Hôpitaux : face au manque de moyens, des mobilisations tous azimuts

InFO militante par Sandra Déraillot, L’inFO militante

L ’été 2023 aura été particulièrement difficile dans les hôpitaux. Et alors qu’aux urgences les fermetures nocturnes ou de fins de semaine, assorties d’une régulation via le 15, débordent sur le mois de septembre, d’autres services sont aussi en danger.

Maternités, services d’oncologie et même de psychiatrie subissent des fermetures annoncées comme temporaires. À Cadillac, c’est une unité pour malades difficiles qui est menacée. Un préavis de grève a été déposé pour tout le mois de septembre. L’ARS dit que l’on rouvrira dès que l’on aura pu recruter des médecins, explique Thierry Lalanne, secrétaire du syndicat FO du centre hospitalier spécialisé. Mais l’année dernière ils ont fermé une unité pour des travaux qui n’ont pas eu lieu, et elle n’a jamais repris.

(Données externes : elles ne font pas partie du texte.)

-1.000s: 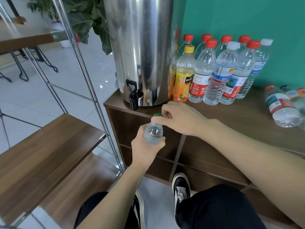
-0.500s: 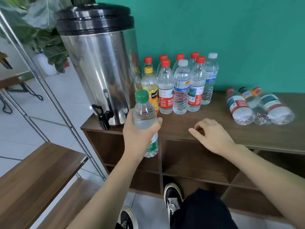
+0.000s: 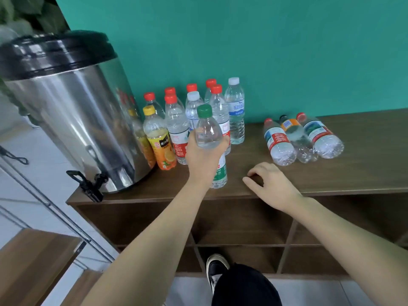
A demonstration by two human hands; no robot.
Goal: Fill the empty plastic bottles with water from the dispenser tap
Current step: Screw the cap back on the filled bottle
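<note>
Dispenser [image 3: 72, 120]: steel drum with a black lid, standing at the left end of the table [image 3: 353, 173]; it reflects the bottles beside it.
Tap [image 3: 88, 186]: black, at the drum's base, overhanging the table's front-left corner.
Juice bottle [image 3: 160, 140]: yellow cap, orange label, upright just beside the dispenser.
Standing bottles [image 3: 220, 111]: a tight cluster against the back edge by the green wall; mostly red caps, two white. All capped, clear contents.
My left grip [image 3: 204, 160]: wrapped around the upper body of the green-capped bottle [image 3: 208, 129], thumb on the left side, fingers on the right. Bottle upright, cap on, green label showing below my palm. It is in front of the cluster, near the front edge; I cannot tell whether its base touches the table.
My right grip [image 3: 271, 186]: holding nothing, fingers loosely curled, knuckles resting on the table at the front edge, right of the held bottle.
Lying bottles [image 3: 302, 140]: three on their sides, touching, caps toward the wall, right of centre, well apart from the cluster.
</note>
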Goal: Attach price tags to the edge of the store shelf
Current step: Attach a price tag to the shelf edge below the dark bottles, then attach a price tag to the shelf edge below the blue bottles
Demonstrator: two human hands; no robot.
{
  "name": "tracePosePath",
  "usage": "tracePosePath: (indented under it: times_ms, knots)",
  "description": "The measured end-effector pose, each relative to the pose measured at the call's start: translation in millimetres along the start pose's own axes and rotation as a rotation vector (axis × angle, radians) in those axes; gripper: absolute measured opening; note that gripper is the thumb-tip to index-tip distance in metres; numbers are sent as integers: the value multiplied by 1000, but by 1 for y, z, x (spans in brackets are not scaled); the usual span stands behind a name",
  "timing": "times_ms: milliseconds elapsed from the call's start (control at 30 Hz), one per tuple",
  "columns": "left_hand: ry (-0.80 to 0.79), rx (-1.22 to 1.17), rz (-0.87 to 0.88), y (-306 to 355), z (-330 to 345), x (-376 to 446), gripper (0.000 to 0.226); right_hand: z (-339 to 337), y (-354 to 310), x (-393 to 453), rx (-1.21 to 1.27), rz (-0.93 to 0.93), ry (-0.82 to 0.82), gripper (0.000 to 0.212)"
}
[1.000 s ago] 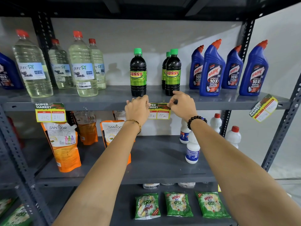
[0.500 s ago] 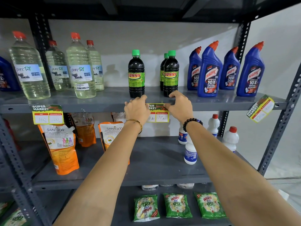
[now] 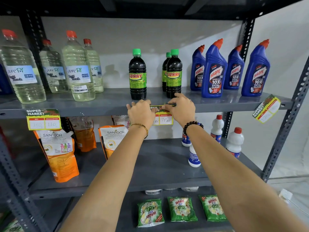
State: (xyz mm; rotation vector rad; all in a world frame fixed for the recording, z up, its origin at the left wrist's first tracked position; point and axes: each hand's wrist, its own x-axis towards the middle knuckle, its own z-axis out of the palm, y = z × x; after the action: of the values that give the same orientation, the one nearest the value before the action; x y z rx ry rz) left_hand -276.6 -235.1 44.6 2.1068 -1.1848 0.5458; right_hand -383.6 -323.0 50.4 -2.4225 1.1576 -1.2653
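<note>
A yellow and green price tag (image 3: 164, 118) hangs at the front edge of the grey upper shelf (image 3: 103, 111), below the dark Sunny bottles (image 3: 138, 74). My left hand (image 3: 141, 113) presses on the tag's left end, fingers curled over the shelf edge. My right hand (image 3: 181, 108) pinches and presses the tag's top right part against the edge. Most of the tag's top is hidden by my fingers. A second tag (image 3: 43, 119) sits straight on the edge at the left. A third tag (image 3: 266, 108) hangs tilted at the right end.
Clear bleach bottles (image 3: 78, 67) stand at the upper left, blue Harpic bottles (image 3: 215, 69) at the upper right. Orange Santoor pouches (image 3: 58, 154) and white bottles (image 3: 234, 143) fill the middle shelf. Green Wheel packets (image 3: 181, 209) lie on the lowest shelf. Dark perforated uprights (image 3: 287, 121) frame the rack.
Both hands have closed in over the middle tag, covering more of its top. The right thumb and finger now pinch its upper edge. The view has shifted slightly.
</note>
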Motion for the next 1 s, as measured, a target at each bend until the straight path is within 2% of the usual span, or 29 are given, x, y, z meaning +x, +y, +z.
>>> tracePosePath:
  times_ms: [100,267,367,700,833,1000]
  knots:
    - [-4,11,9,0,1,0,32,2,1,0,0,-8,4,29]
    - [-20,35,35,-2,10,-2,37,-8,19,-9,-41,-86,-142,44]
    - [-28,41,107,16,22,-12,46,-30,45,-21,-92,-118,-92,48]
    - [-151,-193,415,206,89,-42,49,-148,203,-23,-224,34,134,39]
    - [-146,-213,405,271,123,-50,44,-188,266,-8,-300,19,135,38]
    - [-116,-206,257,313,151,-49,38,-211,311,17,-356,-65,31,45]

Même si un article de la loi Rist rend moins attractive la rémunération des gardes intérimaires, le manque de médecins n’est pas seul responsable de la situation. À titre d’exemple, la Fédération hospitalière de France interpelle le gouvernement sur  la nécessité de moyens supplémentaires pour 2023 et d’une évolution réelle des financements au prochain PLFSS. Dans un communiqué, elle souligne que les dépenses de l’hôpital augmentent du fait des revalorisations salariales non compensées, de même que l’inflation, tandis que les recettes stagnent compte tenu des tensions sur les effectifs qui génèrent déprogrammations et reports de prise en charge. Le déficit des établissements devrait doubler en 2024 par rapport à 2022 pour atteindre un milliard d’euros.

Un manque de postes criant

De quoi craindre une nouvelle chasse aux économies. À l’hôpital de Saint-Brieuc, l’été a aussi été rythmé par les préavis de grève. Le dernier en date, intersyndical et d’une durée illimitée, a débuté le 7 septembre. Nous nous sommes mobilisés contre le non-renouvellement d’un poste d’assistante sociale, alors que le service est en souffrance, puis concernant le standard de nuit des urgences qui a besoin d’un poste supplémentaire, explique Carine Le Tertre, secrétaire du syndicat FO de l’hôpital. Enfin, un poste d’aide-soignant de nuit en médecine interne, obtenu via les accords de Ségur, va être supprimé alors que le service ne désemplit pas.

Pour la fédération FO-SPS, plus que jamais il est urgent de programmer un plan pluriannuel de recrutements de plus de 200 000 agents dans les secteurs sanitaire, social et médico-social.